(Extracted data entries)
[Start of Attachment]

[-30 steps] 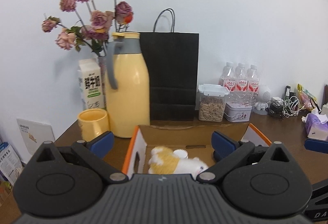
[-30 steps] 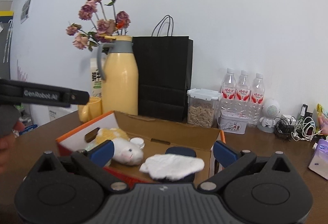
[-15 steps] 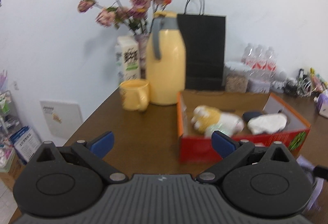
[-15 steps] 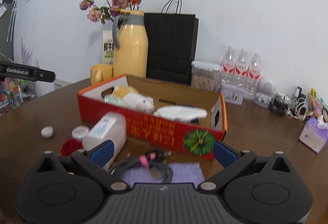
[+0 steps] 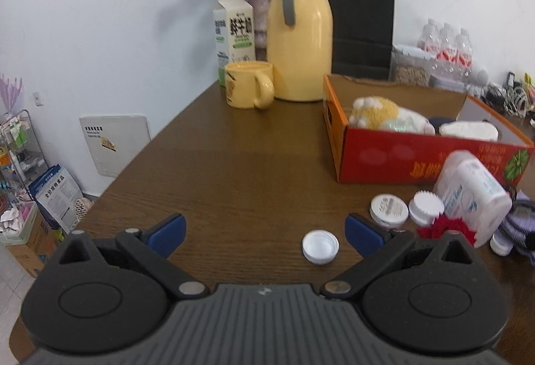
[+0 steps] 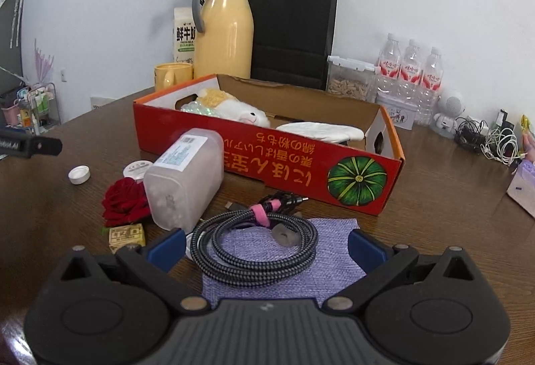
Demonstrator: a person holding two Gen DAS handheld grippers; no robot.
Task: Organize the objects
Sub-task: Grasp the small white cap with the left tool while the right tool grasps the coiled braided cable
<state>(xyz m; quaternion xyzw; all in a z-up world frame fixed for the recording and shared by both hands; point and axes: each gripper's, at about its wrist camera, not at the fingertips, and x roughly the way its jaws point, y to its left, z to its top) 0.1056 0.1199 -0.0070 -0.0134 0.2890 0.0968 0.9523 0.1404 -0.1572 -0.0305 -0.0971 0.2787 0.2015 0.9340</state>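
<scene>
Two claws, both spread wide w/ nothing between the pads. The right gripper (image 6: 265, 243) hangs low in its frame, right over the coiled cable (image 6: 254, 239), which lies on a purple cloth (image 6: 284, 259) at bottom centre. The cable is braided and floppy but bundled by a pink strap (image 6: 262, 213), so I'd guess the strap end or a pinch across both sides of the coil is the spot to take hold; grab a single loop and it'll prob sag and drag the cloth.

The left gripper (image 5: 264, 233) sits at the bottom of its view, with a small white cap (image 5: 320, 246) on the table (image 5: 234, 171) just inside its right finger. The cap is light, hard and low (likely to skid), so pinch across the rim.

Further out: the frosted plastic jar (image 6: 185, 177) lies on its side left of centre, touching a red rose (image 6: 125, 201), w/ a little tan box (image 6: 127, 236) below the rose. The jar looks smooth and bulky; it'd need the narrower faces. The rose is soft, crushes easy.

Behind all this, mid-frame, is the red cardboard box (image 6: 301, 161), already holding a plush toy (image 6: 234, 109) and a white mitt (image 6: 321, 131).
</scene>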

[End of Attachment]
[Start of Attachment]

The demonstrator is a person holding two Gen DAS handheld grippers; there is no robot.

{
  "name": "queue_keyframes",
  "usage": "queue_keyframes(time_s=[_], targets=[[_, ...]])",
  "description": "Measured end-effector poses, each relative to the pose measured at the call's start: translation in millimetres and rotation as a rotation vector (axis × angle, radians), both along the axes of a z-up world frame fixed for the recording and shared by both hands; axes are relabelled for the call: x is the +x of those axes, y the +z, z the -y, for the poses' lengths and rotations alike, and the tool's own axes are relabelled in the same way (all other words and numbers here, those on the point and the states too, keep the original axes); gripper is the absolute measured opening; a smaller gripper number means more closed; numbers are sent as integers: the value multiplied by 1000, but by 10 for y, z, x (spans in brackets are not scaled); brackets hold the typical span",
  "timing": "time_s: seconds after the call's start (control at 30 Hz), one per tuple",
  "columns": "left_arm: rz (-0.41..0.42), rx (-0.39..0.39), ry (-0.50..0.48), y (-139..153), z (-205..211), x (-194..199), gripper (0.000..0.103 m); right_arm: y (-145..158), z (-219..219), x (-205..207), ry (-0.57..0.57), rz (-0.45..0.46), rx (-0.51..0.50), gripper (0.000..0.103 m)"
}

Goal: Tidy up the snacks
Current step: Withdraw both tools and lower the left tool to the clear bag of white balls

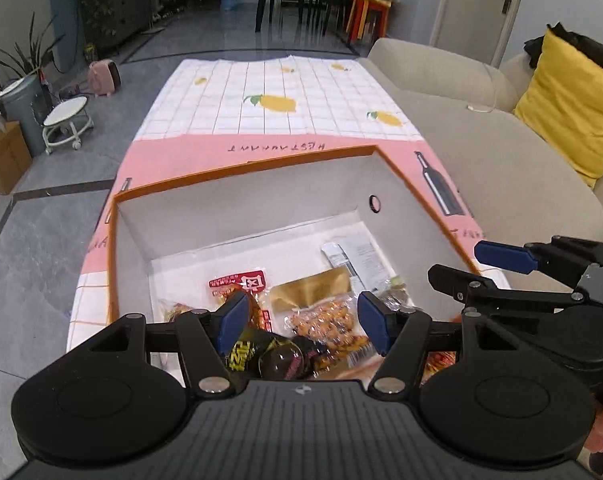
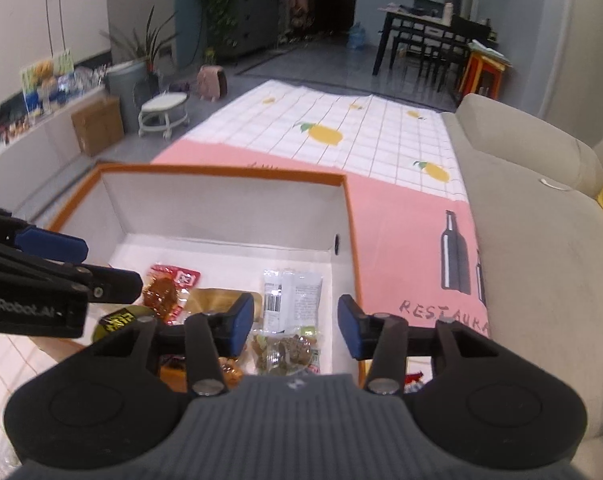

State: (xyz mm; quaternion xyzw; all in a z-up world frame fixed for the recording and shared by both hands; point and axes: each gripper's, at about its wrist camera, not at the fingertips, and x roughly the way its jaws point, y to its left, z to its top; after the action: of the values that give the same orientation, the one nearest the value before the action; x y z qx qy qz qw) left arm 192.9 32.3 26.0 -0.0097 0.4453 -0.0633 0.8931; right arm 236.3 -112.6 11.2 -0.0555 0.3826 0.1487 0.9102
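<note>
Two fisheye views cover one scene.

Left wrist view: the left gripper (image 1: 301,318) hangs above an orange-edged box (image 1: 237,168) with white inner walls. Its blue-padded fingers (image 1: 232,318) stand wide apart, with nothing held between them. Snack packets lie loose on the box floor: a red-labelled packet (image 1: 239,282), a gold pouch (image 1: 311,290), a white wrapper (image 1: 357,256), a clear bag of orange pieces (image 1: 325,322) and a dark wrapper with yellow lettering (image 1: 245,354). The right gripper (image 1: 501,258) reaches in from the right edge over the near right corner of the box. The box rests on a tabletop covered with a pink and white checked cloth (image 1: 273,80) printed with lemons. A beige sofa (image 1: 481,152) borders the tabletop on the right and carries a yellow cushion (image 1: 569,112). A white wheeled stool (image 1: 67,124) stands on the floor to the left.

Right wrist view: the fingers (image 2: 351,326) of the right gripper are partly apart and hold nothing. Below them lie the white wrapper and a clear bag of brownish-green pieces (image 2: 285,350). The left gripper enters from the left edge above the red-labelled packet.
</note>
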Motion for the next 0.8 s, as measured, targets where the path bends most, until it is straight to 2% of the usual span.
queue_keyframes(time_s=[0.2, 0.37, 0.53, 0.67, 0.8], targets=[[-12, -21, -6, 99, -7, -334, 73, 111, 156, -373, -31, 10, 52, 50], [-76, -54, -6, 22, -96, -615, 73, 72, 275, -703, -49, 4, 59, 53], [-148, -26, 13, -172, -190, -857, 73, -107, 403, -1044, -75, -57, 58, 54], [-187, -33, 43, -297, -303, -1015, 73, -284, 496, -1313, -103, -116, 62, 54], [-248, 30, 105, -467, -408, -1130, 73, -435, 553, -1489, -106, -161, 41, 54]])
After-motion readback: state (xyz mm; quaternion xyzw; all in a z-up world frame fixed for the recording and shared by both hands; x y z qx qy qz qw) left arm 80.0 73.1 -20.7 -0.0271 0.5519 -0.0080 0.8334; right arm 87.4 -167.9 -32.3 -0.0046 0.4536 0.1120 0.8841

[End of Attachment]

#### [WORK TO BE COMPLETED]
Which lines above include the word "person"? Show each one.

#### [RESPONSE AREA]
Demonstrator: a person holding two Gen DAS handheld grippers; no robot.
The demonstrator is a person holding two Gen DAS handheld grippers; there is no robot.

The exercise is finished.